__Your goal__
Word for word, copy the entire listing.
• • •
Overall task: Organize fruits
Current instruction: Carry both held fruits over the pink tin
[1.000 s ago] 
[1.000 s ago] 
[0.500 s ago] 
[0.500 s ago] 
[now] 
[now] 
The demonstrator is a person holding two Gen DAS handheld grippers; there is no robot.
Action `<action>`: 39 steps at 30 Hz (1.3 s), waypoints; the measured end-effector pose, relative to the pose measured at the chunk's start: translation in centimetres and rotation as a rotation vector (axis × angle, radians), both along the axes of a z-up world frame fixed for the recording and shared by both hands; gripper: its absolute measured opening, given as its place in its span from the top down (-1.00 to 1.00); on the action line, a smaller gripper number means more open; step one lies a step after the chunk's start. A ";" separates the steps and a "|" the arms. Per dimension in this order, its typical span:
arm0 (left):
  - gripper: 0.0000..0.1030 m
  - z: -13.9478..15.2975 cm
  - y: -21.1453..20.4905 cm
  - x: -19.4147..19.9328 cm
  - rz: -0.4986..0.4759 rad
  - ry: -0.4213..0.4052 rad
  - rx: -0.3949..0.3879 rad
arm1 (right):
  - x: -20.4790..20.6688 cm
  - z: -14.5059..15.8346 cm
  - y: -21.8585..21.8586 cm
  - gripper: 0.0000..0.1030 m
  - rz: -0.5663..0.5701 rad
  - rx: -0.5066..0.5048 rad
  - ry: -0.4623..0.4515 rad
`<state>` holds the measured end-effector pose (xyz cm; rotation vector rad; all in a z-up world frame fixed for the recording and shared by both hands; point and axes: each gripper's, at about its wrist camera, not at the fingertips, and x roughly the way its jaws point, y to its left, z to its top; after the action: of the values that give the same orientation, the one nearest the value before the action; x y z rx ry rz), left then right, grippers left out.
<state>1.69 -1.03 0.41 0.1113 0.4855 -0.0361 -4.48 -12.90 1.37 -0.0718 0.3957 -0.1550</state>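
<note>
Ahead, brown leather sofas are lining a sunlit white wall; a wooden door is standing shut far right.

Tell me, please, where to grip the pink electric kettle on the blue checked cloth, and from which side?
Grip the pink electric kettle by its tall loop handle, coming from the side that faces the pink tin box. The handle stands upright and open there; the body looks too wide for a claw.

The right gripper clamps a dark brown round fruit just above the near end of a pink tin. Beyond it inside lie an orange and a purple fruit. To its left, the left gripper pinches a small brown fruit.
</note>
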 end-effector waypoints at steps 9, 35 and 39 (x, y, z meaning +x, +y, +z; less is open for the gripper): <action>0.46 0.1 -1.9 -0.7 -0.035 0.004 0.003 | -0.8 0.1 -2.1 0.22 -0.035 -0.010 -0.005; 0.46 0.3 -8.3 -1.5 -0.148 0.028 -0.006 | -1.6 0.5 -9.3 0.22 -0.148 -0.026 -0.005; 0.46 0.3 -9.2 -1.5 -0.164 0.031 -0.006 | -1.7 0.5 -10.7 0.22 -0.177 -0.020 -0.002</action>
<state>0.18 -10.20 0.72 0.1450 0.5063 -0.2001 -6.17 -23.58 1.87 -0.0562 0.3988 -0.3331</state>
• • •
__Answer for this exercise__
Overall task: Organize fruits
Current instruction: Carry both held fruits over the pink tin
[1.000 s ago] 
[1.000 s ago] 
[0.500 s ago] 
[0.500 s ago] 
[now] 
[now] 
The demonstrator is a person holding two Gen DAS handheld grippers; there is no robot.
Action `<action>`: 39 steps at 30 Hz (1.3 s), waypoints; the measured end-effector pose, relative to the pose measured at the chunk's start: translation in centimetres and rotation as a rotation vector (axis × angle, radians), both along the axes of a z-up world frame fixed for the recording and shared by both hands; gripper: its absolute measured opening, given as its place in its span from the top down (-1.00 to 1.00); on the action line, a smaller gripper number means more open; step one lies a step after the chunk's start. A ";" separates the steps and a "|" the arms. Per dimension in this order, its typical span:
arm0 (left):
  - gripper: 0.0000..0.1030 m
  - z: -13.9478..15.2975 cm
  - y: -21.1453..20.4905 cm
  - x: -19.4147..19.9328 cm
  - rz: -0.4986..0.4759 rad
  - ry: -0.4213..0.4052 rad
  - rx: -0.3949..0.3879 rad
arm1 (right):
  - x: -20.4790..20.6688 cm
  - z: -14.5059..15.8346 cm
  - y: -21.8585..21.8586 cm
  - gripper: 0.0000..0.1030 m
  - rz: -0.5663..0.5701 rad
  - rx: -0.5066..0.5048 rad
  - ry: -0.4623..0.4515 rad
`<state>` holds the measured end-effector pose (xyz cm; rotation vector rad; all in a z-up world frame fixed for the recording and shared by both hands; point and axes: each gripper's, at about its wrist camera, not at the fingertips, and x roughly the way its jaws point, y to its left, z to its top; after the action: of the values that give the same orientation, the one nearest the value before the action; x y z rx ry rz), left then right, grippers left out.
<state>1.69 -1.03 0.41 0.1113 0.4855 -0.0361 -4.48 -12.90 1.37 -0.0718 0.3957 -0.1550</state>
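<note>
Ahead, brown leather sofas are lining a sunlit white wall; a wooden door is standing shut far right.

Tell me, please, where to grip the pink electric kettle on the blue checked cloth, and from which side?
Grip the pink electric kettle by its tall loop handle, coming from the side that faces the pink tin box. The handle stands upright and open there; the body looks too wide for a claw.

The right gripper clamps a dark brown round fruit just above the near end of a pink tin. Beyond it inside lie an orange and a purple fruit. To its left, the left gripper pinches a small brown fruit.
</note>
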 end-effector waypoints at steps 9, 35 and 39 (x, y, z meaning +x, +y, +z; less is open for the gripper): <action>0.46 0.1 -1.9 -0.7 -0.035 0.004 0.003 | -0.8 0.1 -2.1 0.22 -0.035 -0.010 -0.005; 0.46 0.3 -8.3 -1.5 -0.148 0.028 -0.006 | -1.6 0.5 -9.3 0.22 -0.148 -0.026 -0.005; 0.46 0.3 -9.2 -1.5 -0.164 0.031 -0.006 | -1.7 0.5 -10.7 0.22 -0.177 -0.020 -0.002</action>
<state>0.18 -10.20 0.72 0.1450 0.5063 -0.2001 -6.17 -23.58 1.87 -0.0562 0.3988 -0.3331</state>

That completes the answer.